## Task description
Line by line, transcribe the data below exactly and pass over the images.

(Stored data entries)
________

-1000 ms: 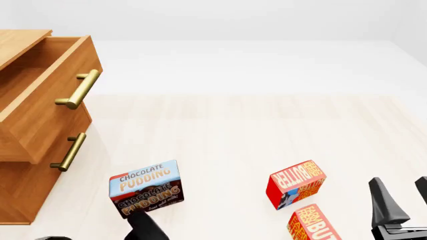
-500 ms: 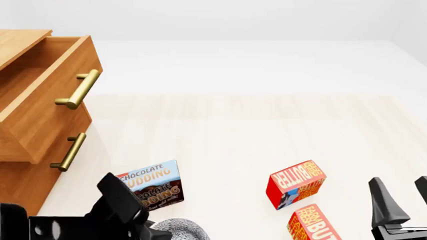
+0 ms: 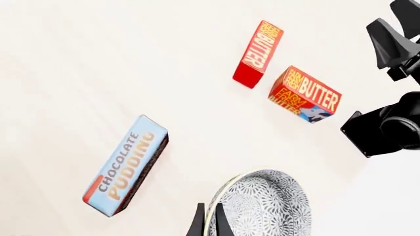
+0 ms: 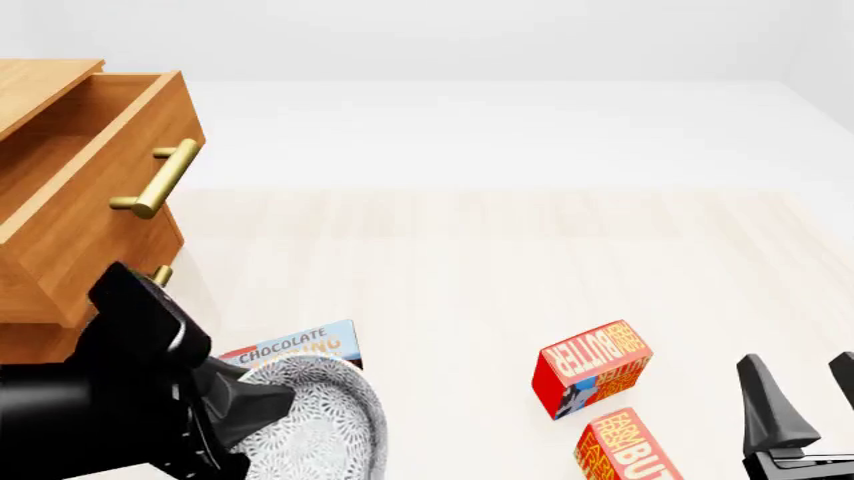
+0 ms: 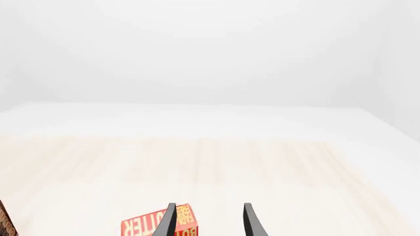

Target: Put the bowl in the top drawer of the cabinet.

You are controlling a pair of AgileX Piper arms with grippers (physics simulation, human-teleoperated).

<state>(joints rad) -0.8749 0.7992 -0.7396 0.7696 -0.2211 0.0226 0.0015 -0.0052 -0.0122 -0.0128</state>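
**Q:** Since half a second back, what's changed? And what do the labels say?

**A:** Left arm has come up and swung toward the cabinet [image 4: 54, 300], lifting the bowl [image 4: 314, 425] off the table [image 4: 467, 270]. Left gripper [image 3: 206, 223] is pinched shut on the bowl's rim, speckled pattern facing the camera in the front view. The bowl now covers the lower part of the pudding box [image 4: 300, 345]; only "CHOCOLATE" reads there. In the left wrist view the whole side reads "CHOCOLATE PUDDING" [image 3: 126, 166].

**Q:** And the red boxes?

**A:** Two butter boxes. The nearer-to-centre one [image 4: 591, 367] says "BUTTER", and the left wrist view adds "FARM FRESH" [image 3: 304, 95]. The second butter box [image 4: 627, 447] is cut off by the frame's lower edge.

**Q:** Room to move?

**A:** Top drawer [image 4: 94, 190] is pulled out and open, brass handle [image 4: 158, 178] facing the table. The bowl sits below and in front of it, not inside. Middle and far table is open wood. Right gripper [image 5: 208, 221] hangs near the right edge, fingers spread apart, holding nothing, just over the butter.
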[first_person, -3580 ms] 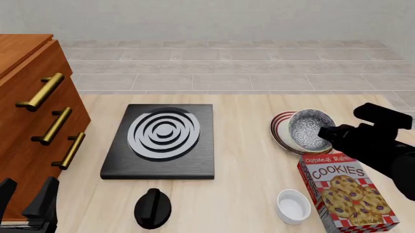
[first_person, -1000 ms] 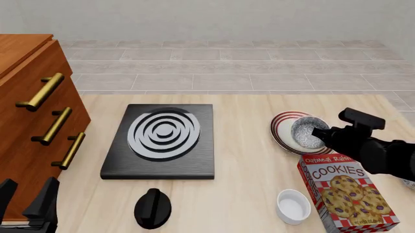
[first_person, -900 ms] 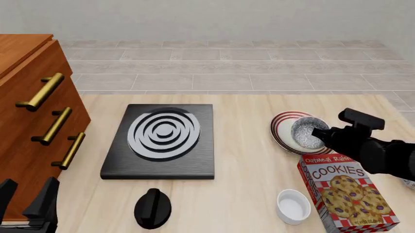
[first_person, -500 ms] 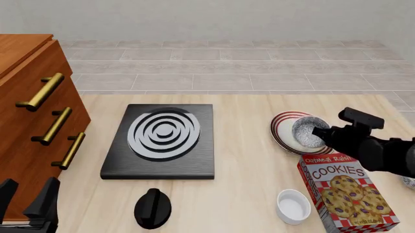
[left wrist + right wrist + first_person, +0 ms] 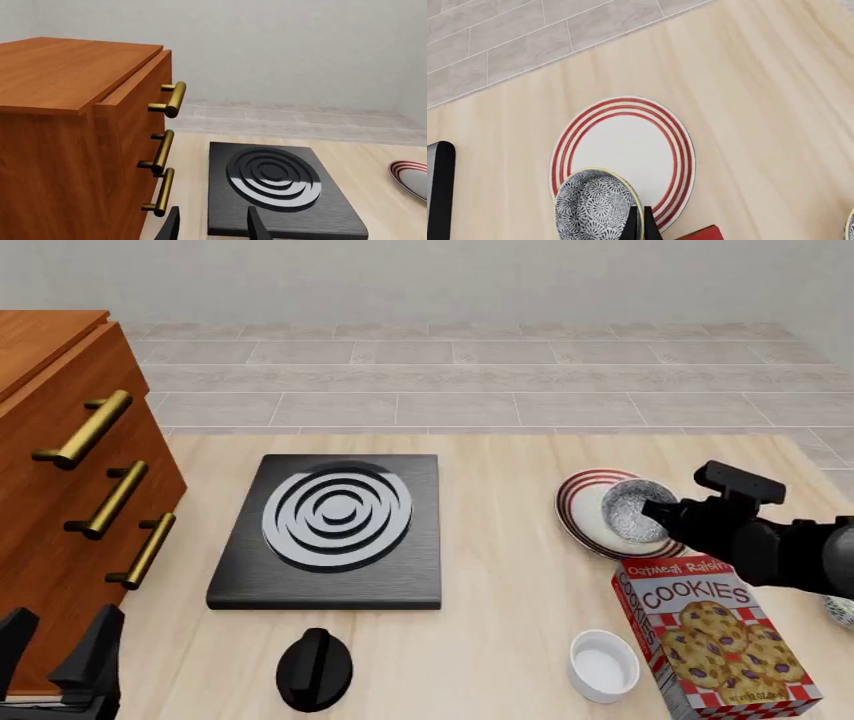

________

## Result
-1000 ms: 
-500 ms: 
+0 ms: 
+0 ms: 
+0 ms: 

Target: Put the bowl in the top drawer of the cabinet.

You are controlling a pair of AgileX Piper arms with grippers (physics simulation, human-teleoperated).

<state>(joints rad) -0.8749 0.7992 -0.7396 0.7696 -0.2211 0.0226 0.0015 -0.0052 -0.0122 -0.0128</state>
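**Q:** Since half a second back, what's changed? And what do the labels say?

**A:** Left arm has come up and swung toward the cabinet [image 4: 54, 300], lifting the bowl [image 4: 314, 425] off the table [image 4: 467, 270]. Left gripper [image 3: 206, 223] is pinched shut on the bowl's rim, speckled pattern facing the camera in the front view. The bowl now covers the lower part of the pudding box [image 4: 300, 345]; only "CHOCOLATE" reads there. In the left wrist view the whole side reads "CHOCOLATE PUDDING" [image 3: 126, 166].

**Q:** And the red boxes?

**A:** Two butter boxes. The nearer-to-centre one [image 4: 591, 367] says "BUTTER", and the left wrist view adds "FARM FRESH" [image 3: 304, 95]. The second butter box [image 4: 627, 447] is cut off by the frame's lower edge.

**Q:** Room to move?

**A:** Top drawer [image 4: 94, 190] is pulled out and open, brass handle [image 4: 158, 178] facing the table. The bowl sits below and in front of it, not inside. Middle and far table is open wood. Right gripper [image 5: 208, 221] hangs near the right edge, fingers spread apart, holding nothing, just over the butter.
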[first_person, -3580 ms] 
[first_person, -1000 ms] 
[first_person, -900 ms] 
[first_person, -500 ms] 
[left wrist + right wrist + first_person, +0 ms] 

The requested output has been produced.